Your answer should hold the data exactly as given, minus any picture.

(Records contained in a dataset)
= = = = =

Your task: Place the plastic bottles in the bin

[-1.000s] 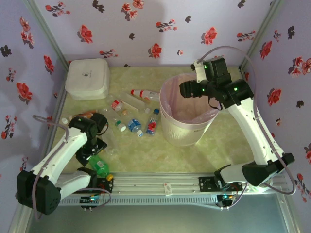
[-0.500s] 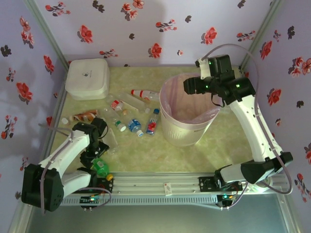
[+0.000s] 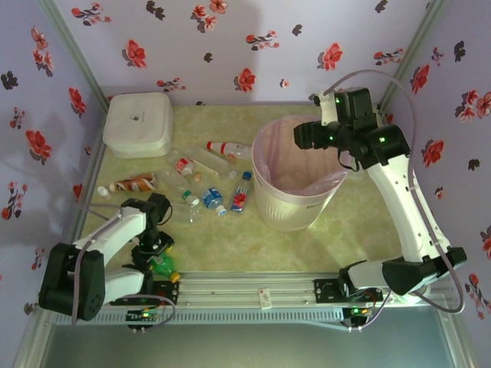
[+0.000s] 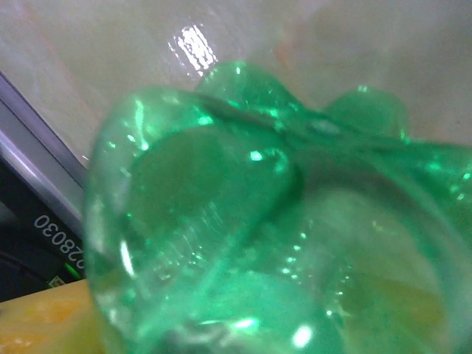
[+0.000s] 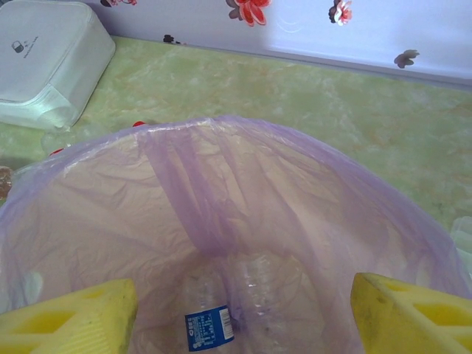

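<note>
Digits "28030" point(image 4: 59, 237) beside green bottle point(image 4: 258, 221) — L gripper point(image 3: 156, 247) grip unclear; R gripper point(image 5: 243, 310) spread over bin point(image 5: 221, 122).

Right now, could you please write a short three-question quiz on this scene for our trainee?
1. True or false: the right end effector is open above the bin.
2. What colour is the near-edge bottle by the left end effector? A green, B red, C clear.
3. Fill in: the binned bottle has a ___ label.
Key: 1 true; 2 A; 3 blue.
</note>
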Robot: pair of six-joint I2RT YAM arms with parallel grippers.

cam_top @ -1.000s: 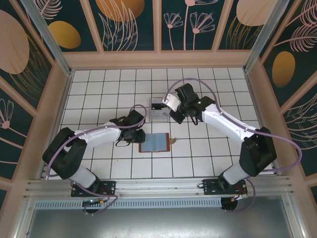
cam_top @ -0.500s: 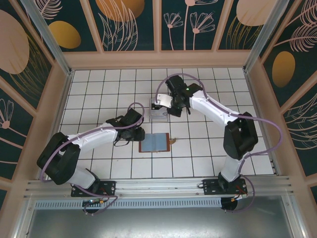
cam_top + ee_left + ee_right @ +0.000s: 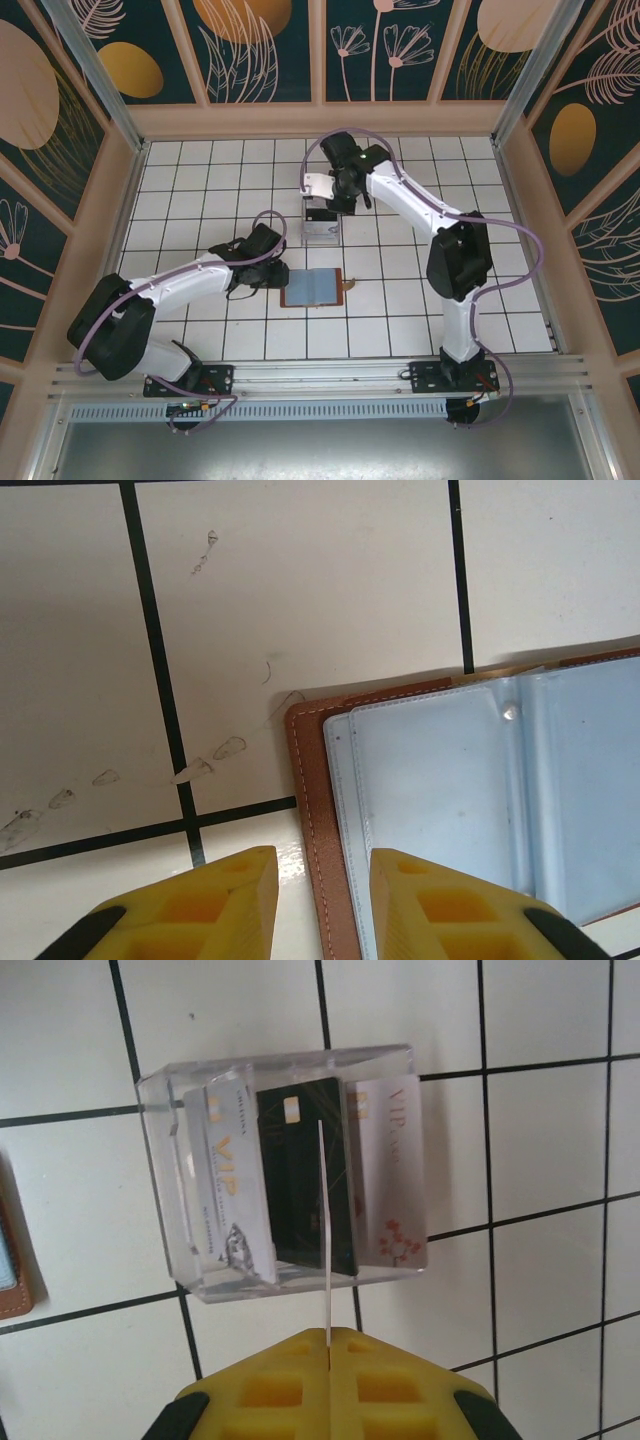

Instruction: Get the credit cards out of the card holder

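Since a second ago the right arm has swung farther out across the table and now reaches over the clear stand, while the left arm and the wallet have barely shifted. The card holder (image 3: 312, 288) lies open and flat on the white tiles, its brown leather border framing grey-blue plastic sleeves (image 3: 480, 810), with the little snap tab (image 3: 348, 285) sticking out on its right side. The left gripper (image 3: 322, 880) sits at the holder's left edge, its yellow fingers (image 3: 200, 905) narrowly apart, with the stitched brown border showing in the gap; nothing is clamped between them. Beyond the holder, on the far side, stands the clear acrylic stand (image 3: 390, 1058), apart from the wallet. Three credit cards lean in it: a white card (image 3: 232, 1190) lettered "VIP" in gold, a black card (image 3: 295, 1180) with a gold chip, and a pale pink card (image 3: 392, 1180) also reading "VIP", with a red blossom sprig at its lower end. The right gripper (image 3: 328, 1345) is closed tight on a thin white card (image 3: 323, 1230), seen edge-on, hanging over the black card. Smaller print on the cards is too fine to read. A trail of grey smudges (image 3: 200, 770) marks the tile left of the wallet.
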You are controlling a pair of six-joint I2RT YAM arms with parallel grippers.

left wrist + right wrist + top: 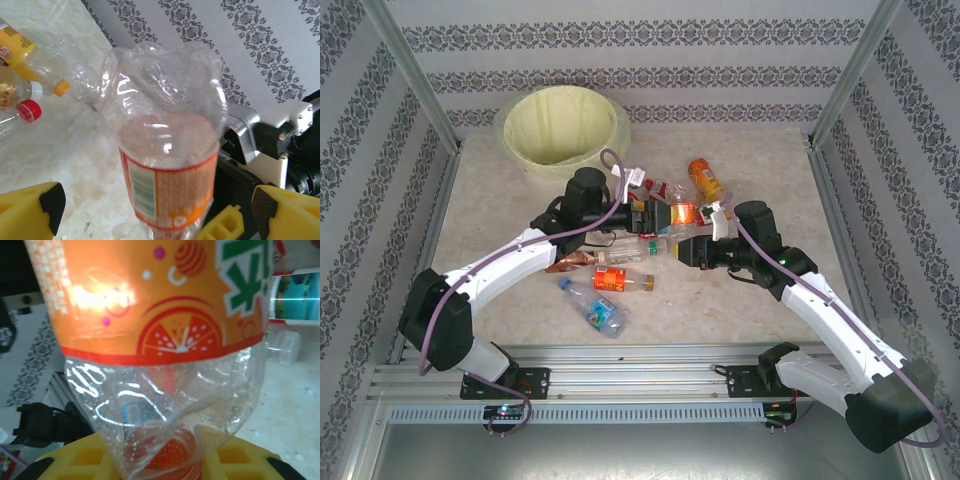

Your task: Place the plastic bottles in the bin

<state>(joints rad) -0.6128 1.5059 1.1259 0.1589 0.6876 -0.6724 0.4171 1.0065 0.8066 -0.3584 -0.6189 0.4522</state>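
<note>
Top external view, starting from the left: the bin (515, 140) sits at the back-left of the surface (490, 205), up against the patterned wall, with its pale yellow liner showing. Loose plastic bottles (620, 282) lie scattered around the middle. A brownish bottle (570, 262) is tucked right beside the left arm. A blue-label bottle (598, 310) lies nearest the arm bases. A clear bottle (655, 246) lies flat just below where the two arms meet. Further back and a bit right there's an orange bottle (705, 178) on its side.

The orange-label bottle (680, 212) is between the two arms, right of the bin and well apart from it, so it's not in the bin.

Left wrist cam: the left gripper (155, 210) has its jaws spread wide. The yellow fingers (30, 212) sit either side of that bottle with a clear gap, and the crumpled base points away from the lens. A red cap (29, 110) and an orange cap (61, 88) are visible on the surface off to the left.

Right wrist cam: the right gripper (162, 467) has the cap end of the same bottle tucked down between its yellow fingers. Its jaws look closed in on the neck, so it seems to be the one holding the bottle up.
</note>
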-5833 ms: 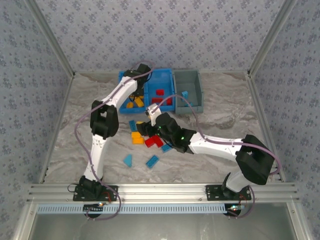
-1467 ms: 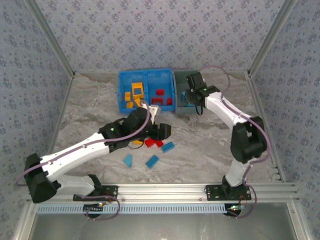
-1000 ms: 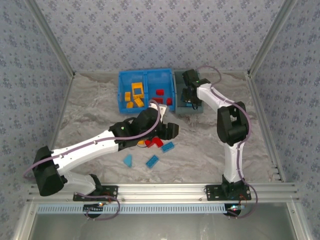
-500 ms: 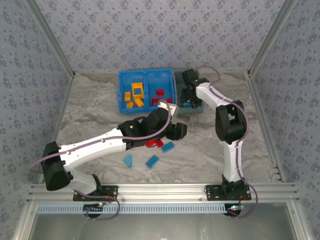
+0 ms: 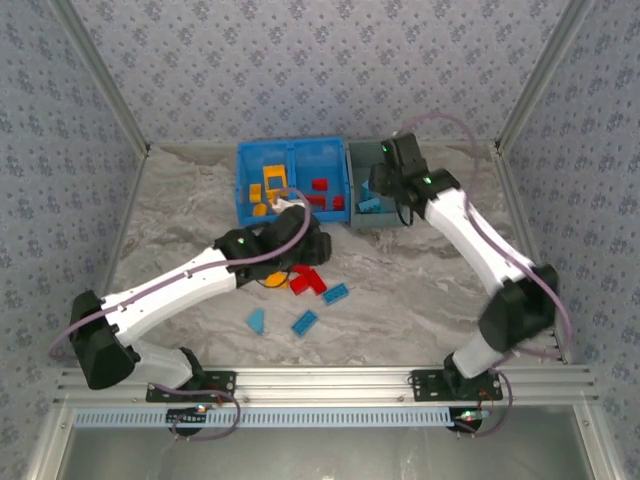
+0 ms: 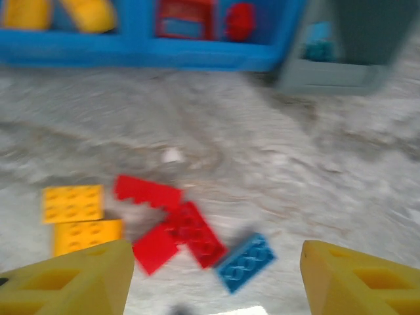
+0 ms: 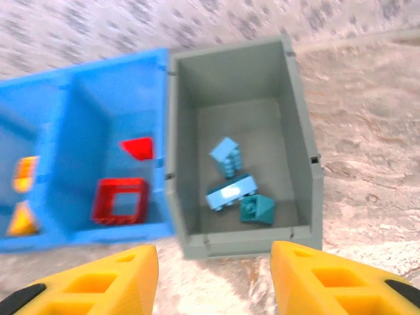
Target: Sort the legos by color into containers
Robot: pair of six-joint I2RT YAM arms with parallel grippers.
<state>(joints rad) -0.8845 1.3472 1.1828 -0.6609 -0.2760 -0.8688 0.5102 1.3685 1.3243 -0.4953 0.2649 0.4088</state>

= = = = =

[Written response]
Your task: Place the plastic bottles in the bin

[-1.000s] 
[-0.500s] 
[+0.000s] 
[+0.000s] 
[+0.000s] 

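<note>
Digits "28030" point(image 4: 59, 237) beside green bottle point(image 4: 258, 221) — L gripper point(image 3: 156, 247) grip unclear; R gripper point(image 5: 243, 310) spread over bin point(image 5: 221, 122).

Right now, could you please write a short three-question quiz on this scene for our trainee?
1. True or false: the right end effector is open above the bin.
2. What colour is the near-edge bottle by the left end effector? A green, B red, C clear.
3. Fill in: the binned bottle has a ___ label.
Key: 1 true; 2 A; 3 blue.
</note>
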Robot: pair of six-joint I2RT YAM arms with parallel grippers.

cam_top @ -1.000s: 
cam_top @ -0.500s: 
cam_top + ee_left + ee_right @ +0.000s: 

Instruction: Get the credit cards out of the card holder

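Since a second ago the right arm has swung farther out across the table and now reaches over the clear stand, while the left arm and the wallet have barely shifted. The card holder (image 3: 312, 288) lies open and flat on the white tiles, its brown leather border framing grey-blue plastic sleeves (image 3: 480, 810), with the little snap tab (image 3: 348, 285) sticking out on its right side. The left gripper (image 3: 322, 880) sits at the holder's left edge, its yellow fingers (image 3: 200, 905) narrowly apart, with the stitched brown border showing in the gap; nothing is clamped between them. Beyond the holder, on the far side, stands the clear acrylic stand (image 3: 390, 1058), apart from the wallet. Three credit cards lean in it: a white card (image 3: 232, 1190) lettered "VIP" in gold, a black card (image 3: 295, 1180) with a gold chip, and a pale pink card (image 3: 392, 1180) also reading "VIP", with a red blossom sprig at its lower end. The right gripper (image 3: 328, 1345) is closed tight on a thin white card (image 3: 323, 1230), seen edge-on, hanging over the black card. Smaller print on the cards is too fine to read. A trail of grey smudges (image 3: 200, 770) marks the tile left of the wallet.
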You are controlling a pair of six-joint I2RT YAM arms with parallel grippers.

left wrist + right wrist + top: 

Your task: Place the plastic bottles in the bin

<state>(joints rad) -0.6128 1.5059 1.1259 0.1589 0.6876 -0.6724 0.4171 1.0065 0.8066 -0.3584 -0.6189 0.4522</state>
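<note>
Top external view, starting from the left: the bin (515, 140) sits at the back-left of the surface (490, 205), up against the patterned wall, with its pale yellow liner showing. Loose plastic bottles (620, 282) lie scattered around the middle. A brownish bottle (570, 262) is tucked right beside the left arm. A blue-label bottle (598, 310) lies nearest the arm bases. A clear bottle (655, 246) lies flat just below where the two arms meet. Further back and a bit right there's an orange bottle (705, 178) on its side.

The orange-label bottle (680, 212) is between the two arms, right of the bin and well apart from it, so it's not in the bin.

Left wrist cam: the left gripper (155, 210) has its jaws spread wide. The yellow fingers (30, 212) sit either side of that bottle with a clear gap, and the crumpled base points away from the lens. A red cap (29, 110) and an orange cap (61, 88) are visible on the surface off to the left.

Right wrist cam: the right gripper (162, 467) has the cap end of the same bottle tucked down between its yellow fingers. Its jaws look closed in on the neck, so it seems to be the one holding the bottle up.
</note>
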-5833 ms: 
-1467 ms: 
-1000 ms: 
-500 ms: 
+0 ms: 
+0 ms: 
+0 ms: 
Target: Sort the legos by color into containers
Robot: pair of six-joint I2RT YAM arms with parallel grippers.
<state>(joints rad) -0.8845 1.3472 1.1828 -0.6609 -0.2760 -0.8688 0.5102 1.3685 1.3243 -0.4953 0.2649 0.4088</state>

This exercise requires no further answer.